• _DATA BELOW_

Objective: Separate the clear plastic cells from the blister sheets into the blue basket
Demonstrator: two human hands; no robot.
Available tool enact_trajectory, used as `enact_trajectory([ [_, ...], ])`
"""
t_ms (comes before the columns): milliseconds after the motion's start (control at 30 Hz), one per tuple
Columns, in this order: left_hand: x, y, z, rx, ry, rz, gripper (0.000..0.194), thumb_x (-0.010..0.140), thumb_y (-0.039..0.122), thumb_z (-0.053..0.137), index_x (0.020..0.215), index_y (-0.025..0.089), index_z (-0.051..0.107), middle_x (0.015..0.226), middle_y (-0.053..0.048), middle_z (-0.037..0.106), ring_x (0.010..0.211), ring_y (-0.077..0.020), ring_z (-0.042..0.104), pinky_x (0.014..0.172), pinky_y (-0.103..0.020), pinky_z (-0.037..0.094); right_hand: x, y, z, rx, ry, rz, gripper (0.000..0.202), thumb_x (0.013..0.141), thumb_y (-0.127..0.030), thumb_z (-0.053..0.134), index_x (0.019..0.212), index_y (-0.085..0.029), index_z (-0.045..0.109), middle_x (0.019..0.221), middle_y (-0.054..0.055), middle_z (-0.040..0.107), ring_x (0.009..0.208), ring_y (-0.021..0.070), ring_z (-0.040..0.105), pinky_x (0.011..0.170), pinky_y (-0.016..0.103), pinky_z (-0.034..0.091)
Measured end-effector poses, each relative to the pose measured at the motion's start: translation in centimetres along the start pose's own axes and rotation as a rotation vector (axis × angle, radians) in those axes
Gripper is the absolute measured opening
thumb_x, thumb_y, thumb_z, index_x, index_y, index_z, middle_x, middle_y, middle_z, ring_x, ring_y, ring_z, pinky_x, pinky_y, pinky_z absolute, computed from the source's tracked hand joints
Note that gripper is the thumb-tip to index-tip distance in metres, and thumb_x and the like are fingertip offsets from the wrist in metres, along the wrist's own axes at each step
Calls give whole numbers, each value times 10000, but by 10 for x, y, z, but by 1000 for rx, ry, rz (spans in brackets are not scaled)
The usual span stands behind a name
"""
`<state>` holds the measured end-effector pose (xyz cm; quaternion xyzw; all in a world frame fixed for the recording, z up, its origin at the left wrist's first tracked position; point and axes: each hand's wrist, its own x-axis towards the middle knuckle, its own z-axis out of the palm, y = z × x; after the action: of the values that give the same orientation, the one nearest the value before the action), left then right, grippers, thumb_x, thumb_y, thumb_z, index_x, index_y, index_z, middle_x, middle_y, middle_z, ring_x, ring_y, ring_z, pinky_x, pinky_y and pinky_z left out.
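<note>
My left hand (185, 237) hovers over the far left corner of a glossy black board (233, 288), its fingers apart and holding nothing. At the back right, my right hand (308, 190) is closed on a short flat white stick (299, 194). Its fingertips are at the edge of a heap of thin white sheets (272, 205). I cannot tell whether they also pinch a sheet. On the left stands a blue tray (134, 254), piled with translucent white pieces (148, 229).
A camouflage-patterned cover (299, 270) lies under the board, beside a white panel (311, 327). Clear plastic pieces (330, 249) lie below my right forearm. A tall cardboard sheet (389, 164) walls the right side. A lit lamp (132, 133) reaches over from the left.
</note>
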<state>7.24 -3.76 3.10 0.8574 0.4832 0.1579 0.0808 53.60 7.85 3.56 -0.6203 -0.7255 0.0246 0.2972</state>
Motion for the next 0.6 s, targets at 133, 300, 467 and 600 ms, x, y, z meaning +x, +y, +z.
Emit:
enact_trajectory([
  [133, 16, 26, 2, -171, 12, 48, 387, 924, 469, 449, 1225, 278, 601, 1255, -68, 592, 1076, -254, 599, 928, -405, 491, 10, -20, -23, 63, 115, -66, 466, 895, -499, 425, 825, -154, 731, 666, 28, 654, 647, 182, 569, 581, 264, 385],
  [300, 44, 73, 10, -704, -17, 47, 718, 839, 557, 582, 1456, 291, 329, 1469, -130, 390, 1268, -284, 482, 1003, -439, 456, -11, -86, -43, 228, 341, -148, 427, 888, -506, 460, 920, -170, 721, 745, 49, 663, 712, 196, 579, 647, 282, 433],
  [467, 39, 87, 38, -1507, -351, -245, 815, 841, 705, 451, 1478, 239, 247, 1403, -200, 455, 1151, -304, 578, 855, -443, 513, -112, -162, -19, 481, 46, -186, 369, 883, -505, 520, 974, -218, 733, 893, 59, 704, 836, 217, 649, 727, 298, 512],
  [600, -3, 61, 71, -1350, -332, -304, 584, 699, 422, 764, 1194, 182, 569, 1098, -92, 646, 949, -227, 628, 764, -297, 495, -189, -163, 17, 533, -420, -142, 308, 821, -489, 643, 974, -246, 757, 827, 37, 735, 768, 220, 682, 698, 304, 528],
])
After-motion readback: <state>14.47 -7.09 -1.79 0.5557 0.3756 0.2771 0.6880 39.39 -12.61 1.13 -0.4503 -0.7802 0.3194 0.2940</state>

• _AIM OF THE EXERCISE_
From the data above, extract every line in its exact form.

• _TASK SOLUTION_
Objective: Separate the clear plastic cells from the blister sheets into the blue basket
Demonstrator: two human hands; no robot.
Available tool enact_trajectory, used as `enact_trajectory([ [_, ...], ])`
"""
t_ms (comes before the columns): milliseconds after the motion's start (control at 30 Hz), one per tuple
Columns, in this order: left_hand: x, y, z, rx, ry, rz, gripper (0.000..0.194), thumb_x (-0.010..0.140), thumb_y (-0.039..0.122), thumb_z (-0.053..0.137), index_x (0.020..0.215), index_y (-0.025..0.089), index_z (-0.051..0.107), middle_x (0.015..0.226), middle_y (-0.053..0.048), middle_z (-0.037..0.106), ring_x (0.010..0.211), ring_y (-0.077..0.020), ring_z (-0.042..0.104), pinky_x (0.014..0.172), pinky_y (-0.103..0.020), pinky_z (-0.037..0.094); right_hand: x, y, z, rx, ry, rz, gripper (0.000..0.202), thumb_x (0.013..0.141), thumb_y (-0.127..0.030), thumb_z (-0.053..0.134), index_x (0.019..0.212), index_y (-0.085..0.029), index_z (-0.045..0.109), middle_x (0.019..0.221), middle_y (-0.054..0.055), middle_z (-0.040..0.107), ring_x (0.009..0.208), ring_y (-0.021..0.070), ring_z (-0.040..0.105), pinky_x (0.011..0.170), pinky_y (-0.016..0.103), pinky_z (-0.034..0.091)
Measured end-effector poses, each relative to the pose measured at the motion's start: translation in centimetres along the start pose's own axes and rotation as a rotation vector (axis × angle, radians) in those axes
Gripper is the absolute measured opening
thumb_x, thumb_y, thumb_z, index_x, index_y, index_z, middle_x, middle_y, middle_z, ring_x, ring_y, ring_z, pinky_x, pinky_y, pinky_z absolute, computed from the source's tracked hand joints
Note that gripper is the thumb-tip to index-tip distance in metres, and thumb_x and the like are fingertip offsets from the wrist in metres, along the wrist's own axes at each step
Calls give whole numbers, each value times 10000, but by 10 for x, y, z, but by 1000 for rx, ry, rz (spans in brackets are not scaled)
The usual span stands behind a name
"""
`<state>` holds the measured end-effector pose (xyz cm; quaternion xyzw; all in a world frame fixed for the recording, z up, its origin at the left wrist's first tracked position; point and axes: each hand's wrist, its own x-axis towards the middle knuckle, its own z-axis out of the palm, y = z × x; after the action: of the values that give the same orientation, the one nearest the value before the action), left then right, grippers, thumb_x, thumb_y, thumb_z, index_x, index_y, index_z, middle_x, middle_y, middle_z, ring_x, ring_y, ring_z, pinky_x, pinky_y and pinky_z left out.
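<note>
My left hand (185, 237) hovers over the far left corner of a glossy black board (233, 288), its fingers apart and holding nothing. At the back right, my right hand (308, 190) is closed on a short flat white stick (299, 194). Its fingertips are at the edge of a heap of thin white sheets (272, 205). I cannot tell whether they also pinch a sheet. On the left stands a blue tray (134, 254), piled with translucent white pieces (148, 229).
A camouflage-patterned cover (299, 270) lies under the board, beside a white panel (311, 327). Clear plastic pieces (330, 249) lie below my right forearm. A tall cardboard sheet (389, 164) walls the right side. A lit lamp (132, 133) reaches over from the left.
</note>
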<state>7.24 -3.76 3.10 0.8574 0.4832 0.1579 0.0808 53.60 7.85 3.56 -0.6203 -0.7255 0.0246 0.2972</state>
Motion for the next 0.6 s, targets at 133, 300, 467 and 600 ms, x, y, z meaning +x, +y, +z.
Emit:
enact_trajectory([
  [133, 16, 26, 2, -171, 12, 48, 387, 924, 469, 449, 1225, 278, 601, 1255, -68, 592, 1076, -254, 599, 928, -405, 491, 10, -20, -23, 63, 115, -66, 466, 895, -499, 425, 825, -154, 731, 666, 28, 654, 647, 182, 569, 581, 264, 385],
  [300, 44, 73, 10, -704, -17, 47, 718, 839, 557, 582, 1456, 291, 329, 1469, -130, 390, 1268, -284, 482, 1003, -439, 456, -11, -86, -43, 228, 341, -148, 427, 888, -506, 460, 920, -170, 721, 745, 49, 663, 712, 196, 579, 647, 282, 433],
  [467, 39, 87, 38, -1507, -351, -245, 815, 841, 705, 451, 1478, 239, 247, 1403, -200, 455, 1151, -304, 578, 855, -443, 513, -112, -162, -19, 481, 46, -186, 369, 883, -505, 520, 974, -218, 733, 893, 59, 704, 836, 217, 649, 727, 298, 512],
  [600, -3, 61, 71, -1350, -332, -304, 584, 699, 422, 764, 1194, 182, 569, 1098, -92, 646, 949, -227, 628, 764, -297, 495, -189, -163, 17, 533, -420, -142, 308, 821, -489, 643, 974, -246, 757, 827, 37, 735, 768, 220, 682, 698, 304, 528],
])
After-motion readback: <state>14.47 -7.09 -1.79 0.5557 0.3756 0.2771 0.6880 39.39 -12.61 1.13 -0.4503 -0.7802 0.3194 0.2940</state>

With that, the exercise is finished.